Re: HTML Validator

2006-11-27 Thread Kenneth Porter
--On Friday, March 10, 2006 5:08 PM -0800 Kenneth Porter 
[EMAIL PROTECTED] wrote:



Anyone know of a good validator that can be run over a MIME part to
report on the quality of the HTML? This might be used as a go/no-go
filter at milter level, or it could be used as an SA plugin to assign a
variable score based on the quality of the HTML.

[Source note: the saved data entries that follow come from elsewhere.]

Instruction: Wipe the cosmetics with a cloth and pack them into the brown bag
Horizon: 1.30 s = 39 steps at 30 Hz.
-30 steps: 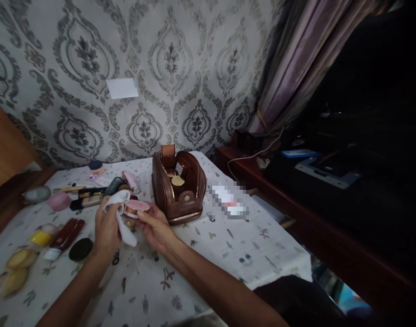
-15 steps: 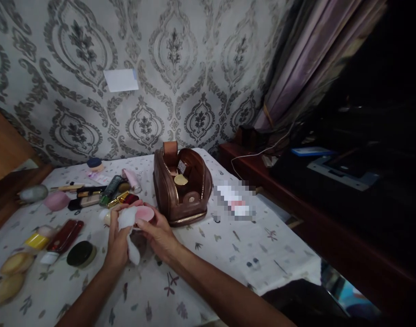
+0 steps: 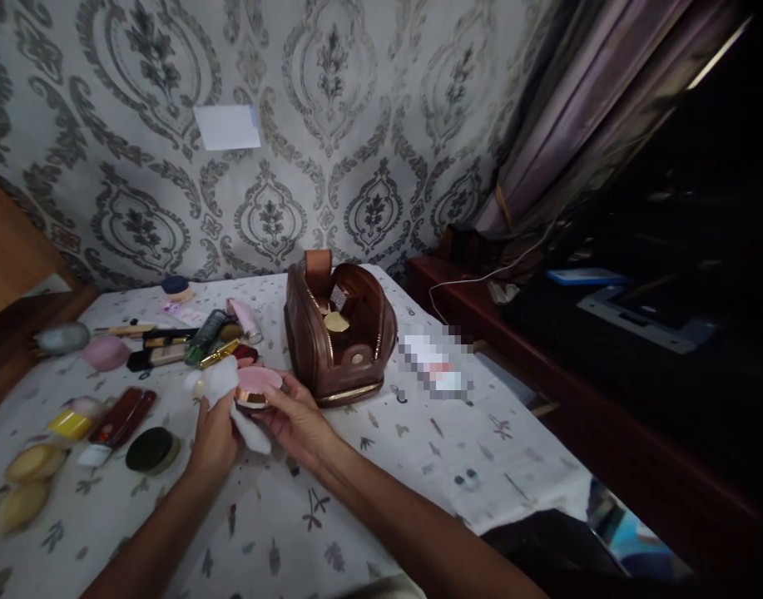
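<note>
From my end, looking through the head cam, I've got both hands busy near the middle of the tabletop [image 3: 418, 478]. My right hand [image 3: 299, 416] is clamped on a round pink-topped case [image 3: 260, 383] with a shiny copper-coloured side, thumb over the near right edge. My left hand [image 3: 215, 437] is closed around a bunched white cloth [image 3: 255, 434], which sits right against the case's left side. Can't really make out the left fingertips, the cloth hides them.

Just beyond and to the right there's a brown bag [image 3: 347, 384], unzipped wide, with a gold round piece [image 3: 337, 322] inside. Left of my hands I see a dark round jar [image 3: 152, 451], then a red bottle [image 3: 124, 416] lying down, white cap toward me. Farther back, a green bottle [image 3: 206, 337] lies near a pink tube [image 3: 245, 320].
</note>
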### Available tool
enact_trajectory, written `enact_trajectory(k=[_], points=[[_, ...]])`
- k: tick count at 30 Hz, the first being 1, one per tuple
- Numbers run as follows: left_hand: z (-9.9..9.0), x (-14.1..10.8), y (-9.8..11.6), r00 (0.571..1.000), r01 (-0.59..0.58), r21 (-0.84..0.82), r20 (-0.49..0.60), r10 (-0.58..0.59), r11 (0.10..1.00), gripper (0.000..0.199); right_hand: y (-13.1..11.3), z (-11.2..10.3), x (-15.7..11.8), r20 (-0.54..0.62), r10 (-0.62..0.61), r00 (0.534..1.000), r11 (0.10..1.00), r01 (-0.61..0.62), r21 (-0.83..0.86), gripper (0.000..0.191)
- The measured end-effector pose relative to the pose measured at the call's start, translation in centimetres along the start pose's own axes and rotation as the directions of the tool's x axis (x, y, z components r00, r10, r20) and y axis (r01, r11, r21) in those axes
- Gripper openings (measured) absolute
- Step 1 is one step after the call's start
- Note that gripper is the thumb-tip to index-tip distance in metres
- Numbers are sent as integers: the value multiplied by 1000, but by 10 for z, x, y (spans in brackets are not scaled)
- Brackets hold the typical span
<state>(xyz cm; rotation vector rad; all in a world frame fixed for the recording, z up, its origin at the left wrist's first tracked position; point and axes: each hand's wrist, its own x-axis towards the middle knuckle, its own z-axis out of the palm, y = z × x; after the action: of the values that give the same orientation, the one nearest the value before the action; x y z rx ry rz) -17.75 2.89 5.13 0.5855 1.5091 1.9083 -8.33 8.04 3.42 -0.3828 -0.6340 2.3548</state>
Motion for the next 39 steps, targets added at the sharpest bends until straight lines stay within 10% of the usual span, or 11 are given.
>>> enact_trajectory(k=[16, 39], points=[[4, -1, 3, 997, 41, -186, 67, -29, 982, 45, 0, -4, 2, -125, 82, 989, 996, -79, 33, 32], [-2, 7, -3, 999, -4, -237, -38, -5, 971, 41, -2, 7, -5, 5, 80, 997, 997, -80, 6, 37]])
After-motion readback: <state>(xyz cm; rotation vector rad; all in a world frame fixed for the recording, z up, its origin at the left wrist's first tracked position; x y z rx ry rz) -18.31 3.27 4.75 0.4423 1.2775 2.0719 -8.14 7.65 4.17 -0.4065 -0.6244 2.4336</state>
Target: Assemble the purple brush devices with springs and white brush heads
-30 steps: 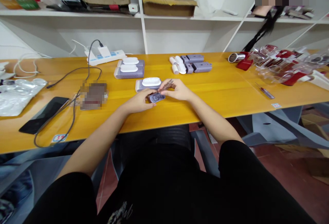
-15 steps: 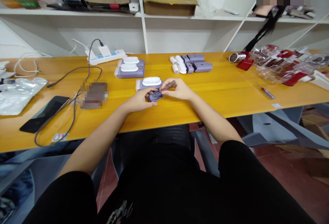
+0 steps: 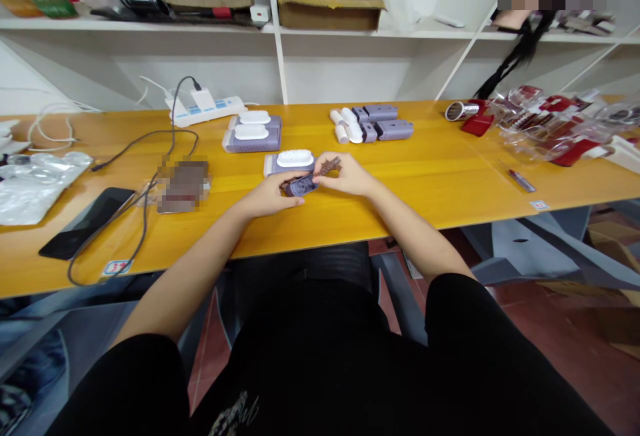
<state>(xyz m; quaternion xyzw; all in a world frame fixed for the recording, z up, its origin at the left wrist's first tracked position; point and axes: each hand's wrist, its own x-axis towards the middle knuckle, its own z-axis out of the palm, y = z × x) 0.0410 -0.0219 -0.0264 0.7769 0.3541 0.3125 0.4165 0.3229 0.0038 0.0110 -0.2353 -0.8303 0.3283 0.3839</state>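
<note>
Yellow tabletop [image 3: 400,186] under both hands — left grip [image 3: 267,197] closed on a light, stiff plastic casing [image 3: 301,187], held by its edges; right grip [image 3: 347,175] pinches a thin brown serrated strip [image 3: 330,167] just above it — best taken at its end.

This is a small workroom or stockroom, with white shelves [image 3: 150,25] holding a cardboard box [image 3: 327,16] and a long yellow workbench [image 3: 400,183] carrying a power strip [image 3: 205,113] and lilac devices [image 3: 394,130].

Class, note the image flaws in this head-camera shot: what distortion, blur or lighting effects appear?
In the head view, wide-angle distortion slants the yellow table and white shelves; pixelation blurs a patch on the table; lighting is even, with faint shadows.
</note>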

For mailing lists catering to newbies who love HTML and can't understand
why us old-timers hate it, we can set the list to exclude all invalid
HTML. Sure, we'll accept your HTML. But only if it's really HTML. Not
that crap that most MUA's write.


I was trying to remember a web page I found that counseled not to use 
DOCTYPE and HTML tags around email to escape spam filters (pretty weird 
advice IMO) and I ran across indications that AOL is rejecting mail that 
fails to pass validation:


http://www.petefreitag.com/item/307.cfm
http://info.aol.co.uk/about/spam/mailer-daemon.adp
http://postmaster.info.aol.com/errors/554hvufo.html
http://www.clickz.com/showPage.html?page=3490146


Re: HTML Validator

2006-03-16 Thread Philip Prindeville
Theo Van Dinter wrote:

On Wed, Mar 15, 2006 at 09:58:52PM -0700, Philip Prindeville wrote:
  

Ok, does anyone have *recent* statistical analysis (i.e. not almost a
year old)
on this?  It could be that the people using this boneheaded construct have
realized the error of their ways, and stopped doing it.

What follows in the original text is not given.